- _WORK INSTRUCTION_: Out of the records below, copy all lines in which the word "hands" occurs.

Data excerpts:
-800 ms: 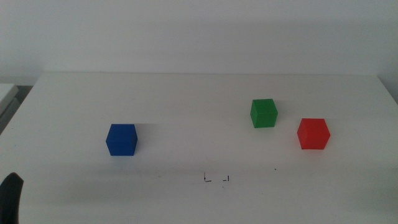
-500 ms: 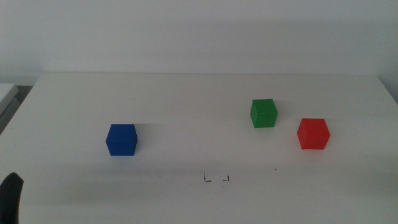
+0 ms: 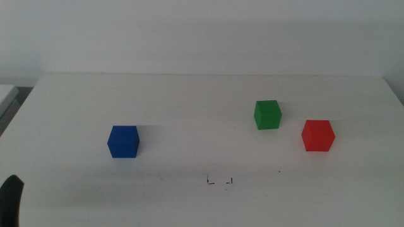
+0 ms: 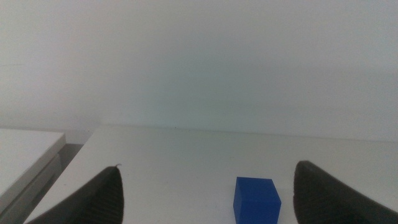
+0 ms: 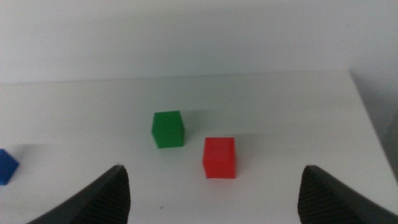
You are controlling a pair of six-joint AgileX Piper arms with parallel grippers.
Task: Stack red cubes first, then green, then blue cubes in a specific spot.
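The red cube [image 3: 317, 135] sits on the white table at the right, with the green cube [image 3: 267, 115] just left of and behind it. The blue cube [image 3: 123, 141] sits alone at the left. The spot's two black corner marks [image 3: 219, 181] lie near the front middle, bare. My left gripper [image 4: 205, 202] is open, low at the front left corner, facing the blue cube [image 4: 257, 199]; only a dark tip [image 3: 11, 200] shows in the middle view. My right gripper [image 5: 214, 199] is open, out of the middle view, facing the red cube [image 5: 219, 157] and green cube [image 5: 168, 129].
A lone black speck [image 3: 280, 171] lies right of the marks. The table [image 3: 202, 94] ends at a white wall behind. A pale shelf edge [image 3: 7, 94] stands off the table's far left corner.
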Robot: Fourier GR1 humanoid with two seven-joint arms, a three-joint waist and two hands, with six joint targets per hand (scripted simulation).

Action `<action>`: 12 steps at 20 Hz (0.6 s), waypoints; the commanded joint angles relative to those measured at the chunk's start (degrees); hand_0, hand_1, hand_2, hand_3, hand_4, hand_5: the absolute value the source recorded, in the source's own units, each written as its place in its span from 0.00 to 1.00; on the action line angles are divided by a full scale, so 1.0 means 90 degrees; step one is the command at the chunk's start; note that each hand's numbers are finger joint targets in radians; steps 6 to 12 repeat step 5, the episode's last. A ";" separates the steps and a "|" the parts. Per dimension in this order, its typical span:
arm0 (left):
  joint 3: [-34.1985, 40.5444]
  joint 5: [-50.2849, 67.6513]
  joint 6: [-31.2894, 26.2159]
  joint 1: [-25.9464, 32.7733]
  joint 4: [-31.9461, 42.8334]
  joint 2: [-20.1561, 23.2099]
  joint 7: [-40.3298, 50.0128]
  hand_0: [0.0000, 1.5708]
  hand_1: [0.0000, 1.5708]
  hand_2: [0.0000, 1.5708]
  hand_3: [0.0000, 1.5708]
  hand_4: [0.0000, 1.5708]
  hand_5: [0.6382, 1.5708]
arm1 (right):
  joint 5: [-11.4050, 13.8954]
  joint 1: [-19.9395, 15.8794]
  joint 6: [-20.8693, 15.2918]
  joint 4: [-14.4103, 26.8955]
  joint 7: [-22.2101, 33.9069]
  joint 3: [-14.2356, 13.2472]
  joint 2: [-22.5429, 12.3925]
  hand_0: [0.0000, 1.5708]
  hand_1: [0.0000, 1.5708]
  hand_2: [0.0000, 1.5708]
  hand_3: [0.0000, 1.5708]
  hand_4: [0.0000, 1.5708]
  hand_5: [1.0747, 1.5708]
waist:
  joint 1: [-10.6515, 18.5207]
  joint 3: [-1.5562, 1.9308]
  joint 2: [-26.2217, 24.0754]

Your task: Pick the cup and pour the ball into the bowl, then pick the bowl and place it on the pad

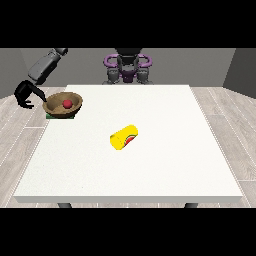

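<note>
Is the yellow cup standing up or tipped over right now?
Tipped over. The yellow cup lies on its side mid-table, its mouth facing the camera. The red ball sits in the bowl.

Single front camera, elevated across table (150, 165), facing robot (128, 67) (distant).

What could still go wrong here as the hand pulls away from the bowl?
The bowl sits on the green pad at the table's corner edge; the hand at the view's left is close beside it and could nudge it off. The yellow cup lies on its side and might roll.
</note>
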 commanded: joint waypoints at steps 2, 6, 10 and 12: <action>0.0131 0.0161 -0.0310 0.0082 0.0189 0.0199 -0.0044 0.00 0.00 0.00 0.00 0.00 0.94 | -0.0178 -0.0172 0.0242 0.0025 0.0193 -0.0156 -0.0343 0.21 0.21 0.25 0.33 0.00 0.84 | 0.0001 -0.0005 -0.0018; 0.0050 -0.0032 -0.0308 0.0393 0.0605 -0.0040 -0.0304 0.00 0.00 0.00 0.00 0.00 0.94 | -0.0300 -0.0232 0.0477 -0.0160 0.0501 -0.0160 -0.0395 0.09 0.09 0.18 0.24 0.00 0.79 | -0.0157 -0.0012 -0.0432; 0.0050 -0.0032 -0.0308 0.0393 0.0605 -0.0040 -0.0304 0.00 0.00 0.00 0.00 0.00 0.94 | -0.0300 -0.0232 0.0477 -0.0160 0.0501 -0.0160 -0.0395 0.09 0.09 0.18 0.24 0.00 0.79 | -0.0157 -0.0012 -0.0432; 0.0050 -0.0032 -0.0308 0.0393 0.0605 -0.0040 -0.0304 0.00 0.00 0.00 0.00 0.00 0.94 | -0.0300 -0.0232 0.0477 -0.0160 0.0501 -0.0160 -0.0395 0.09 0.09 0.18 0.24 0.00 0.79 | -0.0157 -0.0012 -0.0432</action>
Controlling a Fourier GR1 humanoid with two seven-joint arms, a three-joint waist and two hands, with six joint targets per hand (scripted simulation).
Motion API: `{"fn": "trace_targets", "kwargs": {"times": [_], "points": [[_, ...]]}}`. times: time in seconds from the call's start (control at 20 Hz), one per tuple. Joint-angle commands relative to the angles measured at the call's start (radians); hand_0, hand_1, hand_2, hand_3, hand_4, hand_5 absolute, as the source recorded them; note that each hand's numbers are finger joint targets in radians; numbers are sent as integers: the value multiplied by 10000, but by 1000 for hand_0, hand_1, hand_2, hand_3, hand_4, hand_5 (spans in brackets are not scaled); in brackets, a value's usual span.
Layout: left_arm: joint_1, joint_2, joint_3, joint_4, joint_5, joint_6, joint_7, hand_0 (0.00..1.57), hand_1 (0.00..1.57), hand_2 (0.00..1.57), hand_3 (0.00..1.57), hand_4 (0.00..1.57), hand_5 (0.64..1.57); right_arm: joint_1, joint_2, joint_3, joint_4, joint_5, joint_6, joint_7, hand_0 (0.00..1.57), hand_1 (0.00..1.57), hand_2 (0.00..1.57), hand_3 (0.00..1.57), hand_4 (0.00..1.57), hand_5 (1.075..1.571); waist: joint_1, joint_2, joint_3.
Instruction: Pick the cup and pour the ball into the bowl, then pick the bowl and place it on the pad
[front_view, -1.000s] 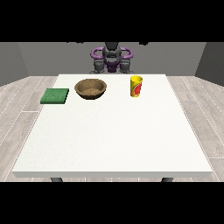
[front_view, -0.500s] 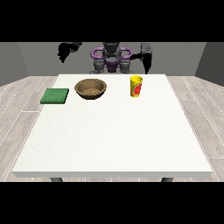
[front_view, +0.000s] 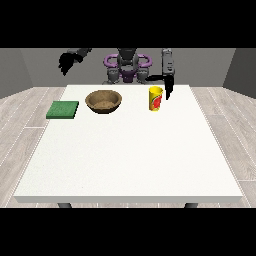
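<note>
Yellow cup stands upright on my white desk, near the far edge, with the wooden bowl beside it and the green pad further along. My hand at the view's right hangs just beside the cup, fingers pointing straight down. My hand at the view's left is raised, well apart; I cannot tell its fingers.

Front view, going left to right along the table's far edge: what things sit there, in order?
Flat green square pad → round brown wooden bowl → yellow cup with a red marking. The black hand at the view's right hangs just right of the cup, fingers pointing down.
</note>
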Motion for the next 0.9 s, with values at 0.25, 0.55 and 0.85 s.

- _SOLVED EXERCISE_:
Robot: Fourier GR1 humanoid with two seven-joint arms, a three-joint waist and two hands, with six joint targets per hand (scripted simulation).
Controlling a Fourier GR1 humanoid with two seven-joint arms, a three-joint waist and two hands, with six joint targets per hand (scripted simulation).

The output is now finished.